The option field includes the following other options:

After explaining the following content, looking back at these fields will become familiar.

/ TCP Byte Stream Orientation Feature /

TCP does not directly send the data transmitted from the application layer by simply adding a header; instead, it treats the data as a byte stream, numbering them, and then sending them in parts. This is the byte stream-oriented feature of TCP:

TCP reads data from the application layer in a stream manner and stores it in its sending buffer while numbering these bytes.
TCP selects an appropriate amount of bytes from the sending buffer to form a TCP packet and sends it to the target through the network layer.
The target reads the bytes and stores them in its receiving buffer, delivering them to the application layer at the appropriate time.

The advantage of being byte stream-oriented is that it does not require storing excessively large data at once, which would occupy too much memory. The downside is that it cannot know the meaning of these bytes; for example, when the application layer sends an audio file and a text file, TCP sees them as a stream of bytes with no meaning, which can lead to packet sticking and unpacking issues, which will be discussed later.

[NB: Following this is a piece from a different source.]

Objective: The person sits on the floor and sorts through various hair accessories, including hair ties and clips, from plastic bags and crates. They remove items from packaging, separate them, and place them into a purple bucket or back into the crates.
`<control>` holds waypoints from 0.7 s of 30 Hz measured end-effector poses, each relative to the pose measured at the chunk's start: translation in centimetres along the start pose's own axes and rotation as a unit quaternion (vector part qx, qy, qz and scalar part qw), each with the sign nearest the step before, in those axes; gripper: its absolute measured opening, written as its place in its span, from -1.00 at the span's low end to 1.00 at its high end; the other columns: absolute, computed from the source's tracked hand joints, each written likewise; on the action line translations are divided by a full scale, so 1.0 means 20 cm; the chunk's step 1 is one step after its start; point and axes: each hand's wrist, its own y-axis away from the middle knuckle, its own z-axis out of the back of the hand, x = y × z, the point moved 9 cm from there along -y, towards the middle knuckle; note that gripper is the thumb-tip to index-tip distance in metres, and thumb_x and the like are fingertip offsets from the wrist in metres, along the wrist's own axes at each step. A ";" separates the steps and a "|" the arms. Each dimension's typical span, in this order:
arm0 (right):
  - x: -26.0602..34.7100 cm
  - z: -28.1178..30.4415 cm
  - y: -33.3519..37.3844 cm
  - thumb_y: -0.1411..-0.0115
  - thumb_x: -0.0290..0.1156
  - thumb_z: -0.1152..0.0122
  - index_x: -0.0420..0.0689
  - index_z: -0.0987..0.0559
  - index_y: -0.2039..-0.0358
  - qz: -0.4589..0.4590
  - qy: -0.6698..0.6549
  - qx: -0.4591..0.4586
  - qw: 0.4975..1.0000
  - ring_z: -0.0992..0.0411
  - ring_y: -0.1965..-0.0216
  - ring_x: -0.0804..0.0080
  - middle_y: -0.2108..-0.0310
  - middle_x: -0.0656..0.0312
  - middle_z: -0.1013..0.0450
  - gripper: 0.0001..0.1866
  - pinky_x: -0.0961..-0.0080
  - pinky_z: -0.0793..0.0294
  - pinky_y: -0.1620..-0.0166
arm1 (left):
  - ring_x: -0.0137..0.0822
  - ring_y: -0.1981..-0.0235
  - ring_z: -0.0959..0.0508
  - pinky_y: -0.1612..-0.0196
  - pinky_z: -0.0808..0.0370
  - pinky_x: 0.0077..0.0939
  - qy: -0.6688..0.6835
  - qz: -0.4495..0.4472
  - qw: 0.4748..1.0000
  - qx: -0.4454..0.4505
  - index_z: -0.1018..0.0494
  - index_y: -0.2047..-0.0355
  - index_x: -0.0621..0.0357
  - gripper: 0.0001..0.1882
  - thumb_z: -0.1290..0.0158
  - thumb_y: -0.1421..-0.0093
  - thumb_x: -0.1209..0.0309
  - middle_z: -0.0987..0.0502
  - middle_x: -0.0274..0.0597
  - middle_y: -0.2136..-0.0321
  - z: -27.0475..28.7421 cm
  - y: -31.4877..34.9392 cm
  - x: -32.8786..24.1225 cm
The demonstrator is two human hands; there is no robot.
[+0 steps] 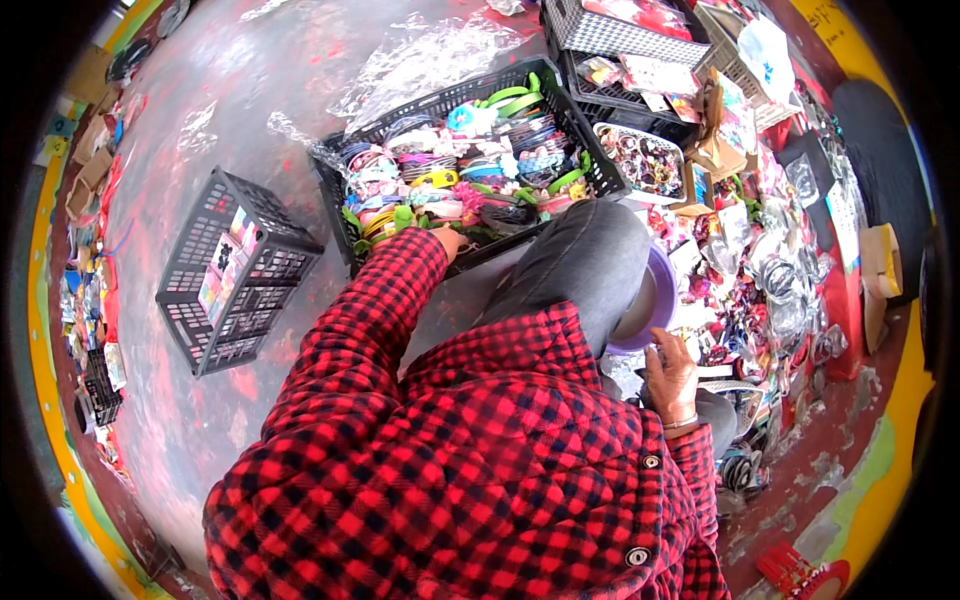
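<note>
My left hand (450, 241) reaches over the near edge of a black plastic crate (330, 205) filled with headbands and hair ties in many colours. The sleeve and crate contents hide most of its fingers, so its grip does not show. Close to that hand lie yellow and green hair bands (378, 226) and a pink flower ornament (468, 196). Off to the right, my right hand (672, 378) hovers by my knee, loosely bent with fingers apart and nothing visible in them. It is nearest to a purple basin (660, 300), partly covered by my leg.
An upright black crate (240, 270) holding pink-and-white packages stands on the left. Stacked black crates (585, 75) rise at the back right, beside a white tray of small hair accessories (640, 162). Piles of bagged accessories (760, 270) spread along the right; clear plastic wrap (430, 65) lies behind.
</note>
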 end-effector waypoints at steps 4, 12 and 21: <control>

/ Reliable Transmission Principle /

As mentioned earlier, TCP is a reliable transmission protocol, meaning that once it is given a data packet, it will definitely send it to the target address intact, unless the network fails. It implements the following network model:

For the application layer, it is a reliable transmission bottom support service; while the transport layer uses the unreliable transmission of the network layer. Although protocols can be used at the network layer and even the data link layer to ensure the reliability of data transmission, this would make the network design more complex, and efficiency would decrease. Placing the guarantee of data transmission reliability at the transport layer is more appropriate.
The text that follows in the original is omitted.